Lava flows from Fuego volcano during an eruption as seen from Alotenango, on the outskirts of Guatemala City, Guatemala, Mar. 1, 2016. Reuters

Dutch photographer Albert Dros needed just the right elements to capture his awe-inducing shot of Guatemala's Fuego volcano. And when he finally got it, the photo appeared to show the volcano erupting straight into the Milky Way.

The 31-year-old photographer took the shot from the nearby Acatenango volcano in the small town of Antingua, Guatemala near the end of March.

He cataloged in a blog post the hard work and preparation that went into capturing the perfect photo. After a 30-hour plane trip to his destination, Dros needed just the right date for the Milky Way to rise next to the volcano, a clear night with no clouds, a moon large enough for good visibility, and most importantly, luck.

"My research paid off, and all the elements I needed to create the shot I wanted slowly started to line up -- it's a great feeling when things go as planned," he wrote. "When it began to get dark, the real show started. As Fuego kept erupting, the glowing lava now became visible."

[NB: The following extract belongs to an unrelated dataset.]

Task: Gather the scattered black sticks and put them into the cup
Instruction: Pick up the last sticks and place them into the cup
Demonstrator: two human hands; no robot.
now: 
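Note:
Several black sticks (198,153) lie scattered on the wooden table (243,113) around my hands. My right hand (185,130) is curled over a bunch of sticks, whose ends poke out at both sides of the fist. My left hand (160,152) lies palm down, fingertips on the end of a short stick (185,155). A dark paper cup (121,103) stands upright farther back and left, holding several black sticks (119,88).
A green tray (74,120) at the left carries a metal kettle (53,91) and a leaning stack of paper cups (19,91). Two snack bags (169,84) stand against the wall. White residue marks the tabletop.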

Dros said "it looked like something you would normally only see in the movies."

His extensive catalog of photographs is full of striking images of exotic landscapes and architecture and he often writes about how to best shoot certain scenes. Despite his veteran skills, Dros was still struck by the beauty of his surroundings when he captured the Fuego volcano.

"When I saw the volcano erupting up close, combined with the powerful sound it made, I was just paralyzed," he wrote. "This was amazing. It was literally one of the most impressive natural phenomenon I had ever seen."

And despite the awe-inducing shot, Dros said it was nothing compared to the real thing.

"All of the images you see here still don't do justice to the reality," he wrote. "Seeing the volcano erupt at night is one of the most beautiful things I have ever seen."